As hearts fill with gratitude for blessings of all types and sizes this time of year, parents of soon-to-be college students who had the foresight to plan in advance for upcoming education expenses likely have something additional to include on their gratitude list.
Here are five 529 plan attributes that make them worthy of appreciation this time of year and as college nears:
1. Tax-Free Growth
529 plan tax advantages put them in a league of their own. Unlike more traditional savings and investing accounts where earnings are subject to annual taxation, 529 plan contributions can grow in value without being taxed and when withdrawn and used for a wide range of qualified expenses, 529 plan account earnings are never taxed. These tax savings can lead to more money to cover college costs.
2. Wide Array of Educational Options
529 plans cover so much more than just traditional four-year colleges. Funds from a 529 plan account can be used for community colleges, trade schools, vocational programs, and graduate and professional programs as well. And the coverage goes well beyond tuition. Books, supplies, and even computers required for enrollment or attendance are eligible expenses and when attending at least half-time, the cost of room and board can be covered as well. This flexibility makes the 529 plan a valuable savings vehicle, regardless of the educational path a child chooses.

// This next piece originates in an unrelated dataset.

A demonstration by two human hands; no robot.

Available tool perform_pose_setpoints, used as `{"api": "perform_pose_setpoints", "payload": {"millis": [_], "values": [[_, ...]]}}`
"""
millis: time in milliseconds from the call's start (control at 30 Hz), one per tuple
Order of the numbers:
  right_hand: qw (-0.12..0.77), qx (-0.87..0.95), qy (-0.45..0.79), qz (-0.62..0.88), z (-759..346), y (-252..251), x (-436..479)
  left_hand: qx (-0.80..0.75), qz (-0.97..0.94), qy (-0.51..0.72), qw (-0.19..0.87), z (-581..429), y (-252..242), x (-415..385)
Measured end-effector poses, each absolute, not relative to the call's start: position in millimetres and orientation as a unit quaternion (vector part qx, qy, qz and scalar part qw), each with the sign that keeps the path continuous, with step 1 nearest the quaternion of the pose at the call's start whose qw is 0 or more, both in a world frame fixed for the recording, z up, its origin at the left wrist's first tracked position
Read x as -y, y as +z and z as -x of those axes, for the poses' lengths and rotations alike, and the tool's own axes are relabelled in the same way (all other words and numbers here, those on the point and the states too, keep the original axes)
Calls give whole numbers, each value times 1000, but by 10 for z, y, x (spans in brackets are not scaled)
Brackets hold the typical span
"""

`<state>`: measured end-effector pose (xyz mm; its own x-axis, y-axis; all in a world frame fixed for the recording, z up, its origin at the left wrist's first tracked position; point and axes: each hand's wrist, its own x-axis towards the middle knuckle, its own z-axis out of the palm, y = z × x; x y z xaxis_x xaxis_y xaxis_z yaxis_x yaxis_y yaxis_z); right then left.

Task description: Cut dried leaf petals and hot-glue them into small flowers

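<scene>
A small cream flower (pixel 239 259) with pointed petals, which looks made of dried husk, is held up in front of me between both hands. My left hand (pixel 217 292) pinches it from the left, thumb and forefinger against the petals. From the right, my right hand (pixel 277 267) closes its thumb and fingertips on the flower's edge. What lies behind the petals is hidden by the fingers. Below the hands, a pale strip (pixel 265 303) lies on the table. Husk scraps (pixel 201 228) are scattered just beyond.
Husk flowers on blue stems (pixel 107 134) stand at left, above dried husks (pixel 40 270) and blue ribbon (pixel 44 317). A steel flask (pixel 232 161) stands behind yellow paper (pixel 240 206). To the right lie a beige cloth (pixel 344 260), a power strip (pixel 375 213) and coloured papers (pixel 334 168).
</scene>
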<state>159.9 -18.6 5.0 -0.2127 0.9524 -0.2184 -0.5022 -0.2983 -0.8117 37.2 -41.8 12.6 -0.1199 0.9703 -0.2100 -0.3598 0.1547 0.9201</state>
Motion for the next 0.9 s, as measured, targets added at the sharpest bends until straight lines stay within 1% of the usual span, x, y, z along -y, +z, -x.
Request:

3. Flexibility if Plans Change
If plans or circumstances change, 529 plans provide plenty of options. For instance, if a child has a temporary change of heart about pursuing education after high school, the funds may remain invested indefinitely in the 529 plan account, able to keep growing in value on a tax-deferred basis while alternative paths are pursued, or while a much-needed pause is taken to think things through. Additionally, if a future use is not foreseeable, the account beneficiary can also be changed to another eligible “member of the family” of the current beneficiary. This alternative family member, broadly defined to include siblings, step-siblings, first cousins, parents, and more, may use the funds for permitted purposes without any tax consequences or penalties.
4. Account Owner Control
Even though 529 accounts are established for the benefit of a particular future student, the account owner—often a parent or grandparent — retains control at all times over the funds. Unlike custodial accounts, which transfer ownership to the child at 18 or 21 depending on state law, 529 plans allow the adult who established the account to keep a guiding hand over the funds, assuring that the savings will be used for their intended purpose. This means account owners have the flexibility to decide whether and when to disburse funds to cover various costs and need not fear that the child for whom they established the account will access and use the funds for other purposes.
5. Increased Peace of Mind
Having a 529 plan account in place can provide peace of mind for parents and students. Those who have planned ahead and consistently contributed to a 529 plan account may feel more prepared and less panicked as college planning begins and the reality of college costs becomes clearer. Instead of scrambling to find resources or facing the prospect of taking on substantial debt, they can rest easier knowing funds are available to pursue various forms of education at different types of institutions. This level of preparedness allows parents to focus on their child’s future with less financial worry, which may make the college planning process and transition to college a more positive experience for all.
These are just five among many 529 plan benefits for which account owners can feel grateful.